For backend server applications, getting authentication right for your APIs is a critical component for ensuring the security of your service. It’s also one of the most common API security issues we notice.
Almost all popular web frameworks these days have a concept for authentication built-in that you can use to protect your routes and require a user to be logged in to access it.
However, there is usually more than one way to do this in a given framework. A good start is just making sure that you have standardized your method of authentication and don’t use different techniques for each API or route that you build.
One of the most common security issues that we see when reviewing code is related to doing authentication checks in each route/API.
Should I use a decorator/middleware?
Imagine we are using a hypothetical Python/Django app, but this could apply to almost any language and web framework.
Let’s assume that we have an API that returns the contents of a private repository with a route URL like this:
We would want to use authentication for this API since we shouldn’t be allowing anonymous users to access this private information.
Here’s an example of some ways using Django Python web framework that we can ensure the user is authenticated when accessing the API:
# You can protect a route by checking the request user object def get_repo_contents(request): if not request.user.is_authenticated: return Http401 # else, get repo contents ...
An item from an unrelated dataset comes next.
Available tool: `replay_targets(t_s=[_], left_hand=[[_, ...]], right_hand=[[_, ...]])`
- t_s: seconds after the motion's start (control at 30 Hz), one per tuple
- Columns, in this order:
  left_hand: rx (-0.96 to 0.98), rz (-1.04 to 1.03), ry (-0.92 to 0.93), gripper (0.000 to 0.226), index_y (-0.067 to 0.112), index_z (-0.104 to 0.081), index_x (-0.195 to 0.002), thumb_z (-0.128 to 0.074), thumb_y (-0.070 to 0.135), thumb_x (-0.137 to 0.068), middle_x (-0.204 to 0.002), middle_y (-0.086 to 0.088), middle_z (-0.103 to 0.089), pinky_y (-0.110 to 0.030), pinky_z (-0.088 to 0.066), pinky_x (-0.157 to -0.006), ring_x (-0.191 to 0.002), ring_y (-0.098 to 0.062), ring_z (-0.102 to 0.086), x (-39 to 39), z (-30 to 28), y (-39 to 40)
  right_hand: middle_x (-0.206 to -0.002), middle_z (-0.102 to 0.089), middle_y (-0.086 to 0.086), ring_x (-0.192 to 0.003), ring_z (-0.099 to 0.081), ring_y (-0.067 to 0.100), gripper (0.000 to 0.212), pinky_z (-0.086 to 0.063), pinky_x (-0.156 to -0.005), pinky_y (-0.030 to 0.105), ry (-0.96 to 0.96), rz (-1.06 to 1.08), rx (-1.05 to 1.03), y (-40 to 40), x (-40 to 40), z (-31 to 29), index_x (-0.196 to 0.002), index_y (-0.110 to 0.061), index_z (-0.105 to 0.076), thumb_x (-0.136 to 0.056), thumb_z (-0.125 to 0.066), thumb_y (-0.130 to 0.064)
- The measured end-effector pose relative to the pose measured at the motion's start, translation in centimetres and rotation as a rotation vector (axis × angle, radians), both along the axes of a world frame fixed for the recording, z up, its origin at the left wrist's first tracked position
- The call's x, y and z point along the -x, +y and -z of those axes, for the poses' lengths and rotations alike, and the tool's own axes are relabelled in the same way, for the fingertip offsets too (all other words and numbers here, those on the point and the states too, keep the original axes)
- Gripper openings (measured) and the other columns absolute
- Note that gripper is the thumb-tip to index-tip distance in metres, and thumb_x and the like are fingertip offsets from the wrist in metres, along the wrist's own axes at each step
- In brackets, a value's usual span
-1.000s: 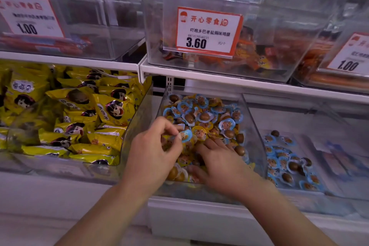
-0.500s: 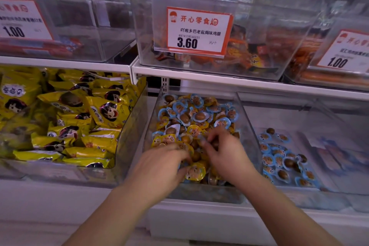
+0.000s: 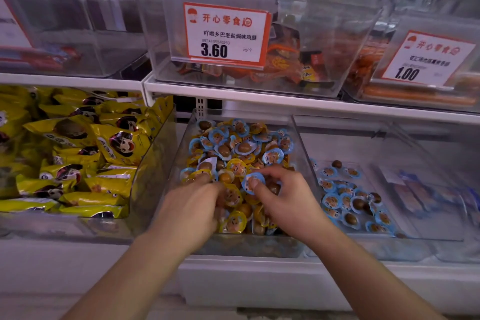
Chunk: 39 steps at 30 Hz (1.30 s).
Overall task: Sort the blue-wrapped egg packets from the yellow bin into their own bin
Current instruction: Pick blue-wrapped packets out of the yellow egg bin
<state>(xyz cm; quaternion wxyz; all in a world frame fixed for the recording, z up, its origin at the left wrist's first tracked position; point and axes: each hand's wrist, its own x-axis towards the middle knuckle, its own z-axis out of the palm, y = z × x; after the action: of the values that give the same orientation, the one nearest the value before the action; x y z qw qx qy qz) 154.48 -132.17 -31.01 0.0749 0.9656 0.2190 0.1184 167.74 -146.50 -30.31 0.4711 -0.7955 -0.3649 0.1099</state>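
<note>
Blue-wrapped egg packet (image 3: 252, 182) between right hand (image 3: 287, 200) fingers, over mixed bin (image 3: 302, 143).

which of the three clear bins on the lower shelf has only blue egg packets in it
The right-hand bin, beside the right hand. Its packets are all blue-rimmed; the middle bin mixes blue and yellow, and the left bin holds large yellow bags.
</note>
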Motion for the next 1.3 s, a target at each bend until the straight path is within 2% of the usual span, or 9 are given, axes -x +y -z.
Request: replay_targets(t_s=[0.13, 0.3, 0.43, 0.53, 0.73, 0.87, 0.97, 1.13, 1.3], left_hand=[[0.253, -0.093, -0.294, 0.016, 0.032, -0.054, -0.082, -0.067, 0.04, -0.088, -0.091, 0.019, -0.052, -0.032, -0.046, -0.067, -0.084, -0.004, -0.057, -0.5, -0.4, -0.1], [0.864, -0.187, -0.694, 0.012, 0.03, -0.058, -0.084, -0.059, 0.036, -0.095, -0.072, 0.013, -0.063, -0.03, -0.046, -0.064, -0.066, -0.004, -0.057, -1.1, -1.7, -0.9], [0.806, -0.009, -0.651, 0.01, 0.035, -0.054, -0.089, -0.06, 0.031, -0.095, -0.088, 0.009, -0.065, -0.022, -0.049, -0.074, -0.083, -0.007, -0.063, -1.8, -1.4, -3.8], [0.616, 0.134, -0.591, 0.025, 0.037, -0.052, -0.099, -0.063, 0.016, -0.093, -0.104, 0.01, -0.058, -0.012, -0.042, -0.08, -0.1, -0.002, -0.058, -2.6, -1.1, -4.9], [1.041, 0.022, -0.663, 0.066, 0.045, -0.058, -0.124, -0.053, -0.012, -0.09, -0.12, 0.02, -0.065, -0.04, -0.052, -0.098, -0.101, -0.003, -0.067, -3.4, -1.0, -4.5], [0.563, 0.027, -0.737, 0.06, 0.042, -0.043, -0.142, -0.066, 0.019, -0.092, -0.136, 0.03, -0.051, -0.018, -0.039, -0.106, -0.126, 0.008, -0.049, -3.5, -0.2, -4.1], [0.609, 0.157, -0.641, 0.07, 0.046, -0.033, -0.148, -0.069, 0.036, -0.089, -0.143, 0.029, -0.047, -0.006, -0.031, -0.105, -0.134, 0.008, -0.04, -4.0, 0.5, -4.1], [0.72, 0.352, -0.556, 0.094, 0.056, -0.006, -0.151, -0.067, 0.063, -0.079, -0.153, 0.034, -0.03, -0.04, -0.036, -0.112, -0.143, 0.004, -0.029, -4.3, 1.0, -4.1], [0.616, 0.292, -0.499, 0.082, 0.058, -0.006, -0.15, -0.047, 0.08, -0.083, -0.156, 0.038, -0.015, -0.027, -0.026, -0.108, -0.143, 0.012, -0.018, -3.5, 0.9, -4.0]], right_hand=[[-0.07, -0.07, -0.009, -0.053, -0.062, 0.004, 0.013, -0.048, -0.052, 0.022, 0.147, 0.058, -0.024, -0.5, -0.4, -0.8, -0.101, -0.029, -0.068, -0.093, -0.066, -0.039], [-0.073, -0.069, 0.017, -0.051, -0.06, 0.027, 0.025, -0.037, -0.042, 0.028, 0.924, 0.055, -0.262, -0.2, 0.4, -2.2, -0.113, -0.001, -0.058, -0.094, -0.058, -0.018], [-0.103, -0.073, 0.012, -0.082, -0.071, 0.027, 0.039, -0.055, -0.068, 0.037, 1.248, -0.247, -0.36, 0.1, 2.0, -2.8, -0.119, -0.009, -0.067, -0.096, -0.052, -0.037], [-0.112, -0.074, 0.014, -0.096, -0.071, 0.026, 0.036, -0.046, -0.088, 0.046, 1.219, -0.165, -0.399, 0.2, 2.2, -2.6, -0.113, -0.013, -0.073, -0.095, -0.06, -0.042], [-0.097, -0.075, 0.019, -0.065, -0.07, 0.025, 0.032, -0.049, -0.044, 0.026, 1.29, 0.017, -0.484, -0.5, 1.3, -2.7, -0.122, -0.003, -0.061, -0.097, -0.057, -0.023], [-0.119, -0.069, 0.025, -0.087, -0.069, 0.031, 0.033, -0.057, -0.065, 0.04, 1.172, -0.051, -0.389, -0.8, 1.2, -2.6, -0.124, -0.005, -0.064, -0.095, -0.06, -0.022], [-0.115, -0.06, 0.023, -0.099, -0.059, 0.031, 0.033, -0.048, -0.083, 0.045, 1.109, -0.141, -0.343, -1.0, 1.9, -2.9, -0.122, -0.02, -0.071, -0.094, -0.063, -0.034], [-0.11, -0.073, 0.019, -0.079, -0.067, 0.029, 0.024, -0.053, -0.063, 0.033, 0.842, -0.104, -0.36, -2.0, 1.8, -3.6, -0.118, -0.014, -0.069, -0.095, -0.066, -0.018], [-0.082, -0.072, 0.017, -0.068, -0.071, 0.025, 0.013, -0.053, -0.05, 0.029, 0.756, 0.054, -0.492, -3.3, -1.4, -4.2, -0.103, -0.008, -0.07, -0.093, -0.063, -0.003]])
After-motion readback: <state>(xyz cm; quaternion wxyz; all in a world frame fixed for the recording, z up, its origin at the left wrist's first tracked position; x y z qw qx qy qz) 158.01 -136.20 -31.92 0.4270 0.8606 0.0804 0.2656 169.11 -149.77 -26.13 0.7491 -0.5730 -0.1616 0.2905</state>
# Or you can protect using a python decorator, @login_required @login_required def get_repo_contents(request): # else, get repo contents ...
If you aren’t familiar with Python decorators, they’re similar to a middleware in other web frameworks (although Django does have a separate middleware concept too). This Python decorator essentially wraps your function and first will verify that the user is authenticated, and if they are not it will not call your route implementation that it’s wrapping.
In this sort of case, I recommend using the second example with the decorator (or middleware in other frameworks) as it involves less code, reducing the chances of accidentally making a mistake.
Check for authentication as early as possible
Using a decorator also protects you from accidentally allowing an action or response before checking the authentication for the request. In general, you should strive to check authentication as early as possible in your request lifecycle.
A common authentication mistake we see looks like this:
def get_repo_contents(request, repo_name): repo = Repo.objects.get(name=repo_name) if not repo: return Http404 if not request.user.is_authenticated: return Http401 # else, get repo contents ...
By delaying the authentication check until after the database query for the Repo, you open yourself up to more surface area for security issues.
First, now a user who is not logged in can call this API guessing the name of a Repo and if they guess correctly and it exists, they will get a 404 Not Found response. Otherwise, they will get a 401 Unauthorized response.
Offering them a different response can leak extra information about your data that could give an attacker a piece of information they need. Once they know this repo name exists, they could then attempt to exploit additional APIs related to this now known private repo name.
Second, this example is making a query to your database before it’s able to reject the request. This may further expose your infrastructure to DoS attacks as usually the authentication check is done using an in-memory caching database like Redis and can reject much quicker than a query to a large persistent relational database.
For example, adding this extra database query may make your worker thread on the server stay blocking/active for five times longer than it would have without it.
In addition, this request would make a query to your database which means that an unauthorized user can affect the query load on your database. So if an attacker were to make a lot of calls to this unauthenticated API from one or thousands of machines, they could potentially take down your site or database due to starvation of resources.
Setting your team up for success with whitelisting
Once you know to look for these authentication issues above, they can be quickly caught in code review by your peers or when using our expert code reviewers. However, there’s another easy authentication step you can take to reduce the chances of someone accidentally exposing your server. By default, all of your routes should require authentication.
This follows the software security principle of whitelisting access vs blacklisting access.
Blacklisting refers to having a default allow-all policy, and only requiring authentication for specified routes. Whitelisting takes the opposite approach in which everything by default requires authentication and you must specifically disable the authentication in cases where you need it.
I wish most web frameworks provided whitelisting as the default option and required you to disable it if you chose. However, it should be doable with your web framework even if it involves some custom middleware.
The basic concept for this would be creating a middleware that runs on all API requests, or on your root API group that enables authentication.
In general, you shouldn’t need many unauthenticated APIs for the average user-based app unless you are creating a publicly browsable service. However, you will usually need at least a “login” API, but often you can use one of that is built into your web framework.
When you do come across an API that you absolutely need to be unauthenticated, then you can provide a special case for it to skip your “always authenticated” middleware.
It may take a little bit of work to convert your authentication to use whitelisting, but once you have it in place, it will be much harder for you or your coworkers to accidentally introduce these type of security issues in the future.